EXERCISE GOAL: Lines with the word "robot" in them are the ones to copy from the records.

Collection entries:
◆ ◆ ◆ ◆ ◆

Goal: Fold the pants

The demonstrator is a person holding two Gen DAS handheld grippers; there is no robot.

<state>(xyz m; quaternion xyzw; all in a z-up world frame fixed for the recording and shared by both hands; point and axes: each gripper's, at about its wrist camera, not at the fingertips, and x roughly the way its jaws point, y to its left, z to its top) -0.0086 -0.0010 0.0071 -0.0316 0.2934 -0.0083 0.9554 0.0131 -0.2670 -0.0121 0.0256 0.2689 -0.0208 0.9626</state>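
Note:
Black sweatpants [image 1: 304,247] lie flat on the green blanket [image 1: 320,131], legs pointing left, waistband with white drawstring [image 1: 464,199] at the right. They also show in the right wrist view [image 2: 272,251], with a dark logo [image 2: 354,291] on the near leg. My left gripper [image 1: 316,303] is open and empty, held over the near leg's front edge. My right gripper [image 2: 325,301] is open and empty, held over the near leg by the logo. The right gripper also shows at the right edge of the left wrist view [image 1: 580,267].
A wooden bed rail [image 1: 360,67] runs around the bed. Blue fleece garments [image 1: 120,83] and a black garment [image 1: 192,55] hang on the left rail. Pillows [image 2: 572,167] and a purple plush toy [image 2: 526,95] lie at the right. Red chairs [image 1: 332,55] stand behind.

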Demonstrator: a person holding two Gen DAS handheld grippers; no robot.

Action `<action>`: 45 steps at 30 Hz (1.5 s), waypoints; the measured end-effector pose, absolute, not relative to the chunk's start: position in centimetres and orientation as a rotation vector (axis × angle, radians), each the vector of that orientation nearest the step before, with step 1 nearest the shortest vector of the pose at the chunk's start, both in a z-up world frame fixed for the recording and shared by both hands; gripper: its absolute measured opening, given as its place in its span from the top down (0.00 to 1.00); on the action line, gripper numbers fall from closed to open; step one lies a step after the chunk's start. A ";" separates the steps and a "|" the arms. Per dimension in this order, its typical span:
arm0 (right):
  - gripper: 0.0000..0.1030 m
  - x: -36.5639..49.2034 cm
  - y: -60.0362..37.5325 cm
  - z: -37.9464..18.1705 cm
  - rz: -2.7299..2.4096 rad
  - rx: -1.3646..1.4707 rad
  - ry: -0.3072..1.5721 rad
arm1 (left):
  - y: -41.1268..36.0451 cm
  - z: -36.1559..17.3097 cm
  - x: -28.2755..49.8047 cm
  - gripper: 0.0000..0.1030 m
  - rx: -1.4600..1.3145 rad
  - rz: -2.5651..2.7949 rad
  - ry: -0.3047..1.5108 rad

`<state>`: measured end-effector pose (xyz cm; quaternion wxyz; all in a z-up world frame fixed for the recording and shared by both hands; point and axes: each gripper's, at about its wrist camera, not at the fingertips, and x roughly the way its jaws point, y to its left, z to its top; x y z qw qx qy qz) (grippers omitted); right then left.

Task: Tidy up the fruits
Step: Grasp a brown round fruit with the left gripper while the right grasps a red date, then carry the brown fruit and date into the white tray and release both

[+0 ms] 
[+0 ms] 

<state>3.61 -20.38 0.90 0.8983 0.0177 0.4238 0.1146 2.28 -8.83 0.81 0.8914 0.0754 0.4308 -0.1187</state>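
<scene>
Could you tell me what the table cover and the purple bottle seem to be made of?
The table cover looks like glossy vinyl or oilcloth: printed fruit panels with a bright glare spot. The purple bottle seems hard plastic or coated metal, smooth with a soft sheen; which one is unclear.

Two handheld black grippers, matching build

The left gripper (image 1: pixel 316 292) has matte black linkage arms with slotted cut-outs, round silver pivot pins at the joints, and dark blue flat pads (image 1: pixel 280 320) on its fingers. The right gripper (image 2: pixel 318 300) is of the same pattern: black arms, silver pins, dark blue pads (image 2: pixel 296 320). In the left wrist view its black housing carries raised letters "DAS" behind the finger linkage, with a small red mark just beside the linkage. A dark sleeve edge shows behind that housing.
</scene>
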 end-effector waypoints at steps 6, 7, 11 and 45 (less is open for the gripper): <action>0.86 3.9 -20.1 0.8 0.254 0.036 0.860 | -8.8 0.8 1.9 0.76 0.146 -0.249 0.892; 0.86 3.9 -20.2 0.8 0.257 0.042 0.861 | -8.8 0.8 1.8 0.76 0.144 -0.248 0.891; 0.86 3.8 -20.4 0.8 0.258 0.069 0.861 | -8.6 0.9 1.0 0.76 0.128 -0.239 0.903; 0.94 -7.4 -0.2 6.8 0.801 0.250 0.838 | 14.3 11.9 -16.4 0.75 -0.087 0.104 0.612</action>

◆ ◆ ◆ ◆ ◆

ANSWER SECTION:
The demonstrator is a person holding two Gen DAS handheld grippers; there is no robot.
Demonstrator: a person holding two Gen DAS handheld grippers; no robot.

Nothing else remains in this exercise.